Professor Moreno: hoje, um aluno me questionou o porquê das palavras hífen, sêmen, pólen levarem o acento gráfico no singular e não tê-lo grafado quando plural. Fiquei mudo, porque eu não sabia responder. Não me parece correto a grafia de polens, semens e hifens sem acento, uma vez que todos aqueles casos de paroxítonos que terminam em ditongos ou nas letras L, I, N, U, R, X, Ã, ÃO não dispensam o emprego deste acento quando no plural. Entendo que homens, jovens e itens não levam acento porque suas formas de singular são grafadas sem este, mas como explicar o caso das paroxítonas terminadas em N? Seria o caso de dizer que esta é apenas uma exceção ao que se estabelece para os demais casos? Gostaria de saber como explicar mais esta exceção à regra, pelo que lhe serei bastante grato. Professor — Porto Velho (RO)

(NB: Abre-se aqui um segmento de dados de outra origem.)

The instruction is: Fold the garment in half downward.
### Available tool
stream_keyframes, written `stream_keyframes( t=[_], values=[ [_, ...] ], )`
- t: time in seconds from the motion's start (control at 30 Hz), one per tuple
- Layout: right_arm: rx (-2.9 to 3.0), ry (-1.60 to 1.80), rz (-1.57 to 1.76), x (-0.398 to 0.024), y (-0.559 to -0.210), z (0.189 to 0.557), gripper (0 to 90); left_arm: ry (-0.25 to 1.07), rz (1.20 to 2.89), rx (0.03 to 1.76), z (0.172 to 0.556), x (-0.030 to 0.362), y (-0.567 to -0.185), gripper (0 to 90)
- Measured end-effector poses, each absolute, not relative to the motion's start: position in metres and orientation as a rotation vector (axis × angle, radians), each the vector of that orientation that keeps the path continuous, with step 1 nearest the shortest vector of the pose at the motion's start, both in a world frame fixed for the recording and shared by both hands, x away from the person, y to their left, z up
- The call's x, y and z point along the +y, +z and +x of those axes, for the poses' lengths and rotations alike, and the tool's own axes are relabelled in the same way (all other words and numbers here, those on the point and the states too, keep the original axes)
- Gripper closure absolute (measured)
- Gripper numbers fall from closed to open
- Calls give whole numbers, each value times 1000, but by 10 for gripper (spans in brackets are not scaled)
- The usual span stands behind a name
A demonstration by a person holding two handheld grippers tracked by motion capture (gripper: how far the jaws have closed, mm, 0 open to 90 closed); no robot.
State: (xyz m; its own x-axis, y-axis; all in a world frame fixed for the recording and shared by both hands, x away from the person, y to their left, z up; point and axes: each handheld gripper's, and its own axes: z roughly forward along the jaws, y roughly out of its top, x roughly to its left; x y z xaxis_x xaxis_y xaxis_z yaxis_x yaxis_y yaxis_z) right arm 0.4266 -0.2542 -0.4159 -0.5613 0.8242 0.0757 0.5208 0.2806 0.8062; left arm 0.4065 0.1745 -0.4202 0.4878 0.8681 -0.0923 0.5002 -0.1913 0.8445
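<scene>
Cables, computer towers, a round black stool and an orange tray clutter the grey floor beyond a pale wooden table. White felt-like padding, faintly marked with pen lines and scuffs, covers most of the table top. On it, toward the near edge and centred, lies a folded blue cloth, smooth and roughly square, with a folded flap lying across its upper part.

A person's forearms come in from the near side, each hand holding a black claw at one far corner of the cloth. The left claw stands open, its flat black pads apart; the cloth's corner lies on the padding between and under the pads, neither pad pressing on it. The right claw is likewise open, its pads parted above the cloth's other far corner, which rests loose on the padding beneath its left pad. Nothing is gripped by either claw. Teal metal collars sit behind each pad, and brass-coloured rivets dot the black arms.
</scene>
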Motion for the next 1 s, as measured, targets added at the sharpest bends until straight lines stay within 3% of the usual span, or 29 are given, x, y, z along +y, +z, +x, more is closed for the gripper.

Meu prezado Professor: nosso sistema de acentuação gráfica não tem exceções, eu te asseguro (os acentos de pôr, pôde, têm e vêm não contam, porque são casos especialmente definidos). Todas as palavras que preencherem determinados critérios serão acentuadas — sem choro, nem vela. No entanto, por causa de todos esses maus exemplos de que nosso país está cheio — em que alguns poderosos ou “espertos” conseguem facilmente burlar a lei —, nossos alunos têm uma grande dificuldade em imaginar uma regra que se aplique democraticamente a todos os indivíduos semelhantes, sem haver algum “jeitinho” ou algum privilégio. Para eles, se existe uma lei ortográfica, forçosamente deve haver uma série de exceções… Ledo engano!
É importante mostrar para eles que nosso léxico se compõe de uma grande maioria de palavras sem acento, ao lado de uma minoria que vai ganhar acento gráfico. Qual foi o critério utilizado para fazer essa divisão? Muito simples: a Comissão de 1943 deixou inacentuados os vocábulos de perfil mais comum — no caso, os paroxítonos terminados em A(s), E (s), O(s), EM e ENS. Inversamente, todos os que tiverem outros finais (I, UM, Ã, L, R, PS, etc.) ficarão com acento. É por isso que escrevemos tolo, cera, coroa, totem, vezes, doce, gelo, deve, (sem acento), mas hífen, ônix, flúor, ímã, órgão, ravióli, álbum (com acento). Esta distribuição de acento nos paroxítonos vai determinar o acento dos oxítonos, classe muito menos importante:
Nota que, aplicando-se o quadro acima, homem, jovem, selvagem e item ficam no grupo dos não-acentuados, enquanto pólen, hífen, hímen ficam com acento. Ora, acontece que o plural de todos eles tem exatamente o mesmo final –ens; por isso, homens, jovens, selvagens, itens, polens, hifens, himens não terão acento (sem interessar, nesse caso, qual era a forma singular). Exceção seria — aí sim, meu caro Professor! — se a regra acentuasse hífens, pólens e hímens, mas não homens, jovens ou itens; isso seria um verdadeiro pesadelo, porque obrigaria o usuário a saber quais vocábulos pertencem a cada grupo. Trocando em miúdos: a norma estabelece que todos os paroxítonos terminados em –ens NÃO terão acento, e pronto!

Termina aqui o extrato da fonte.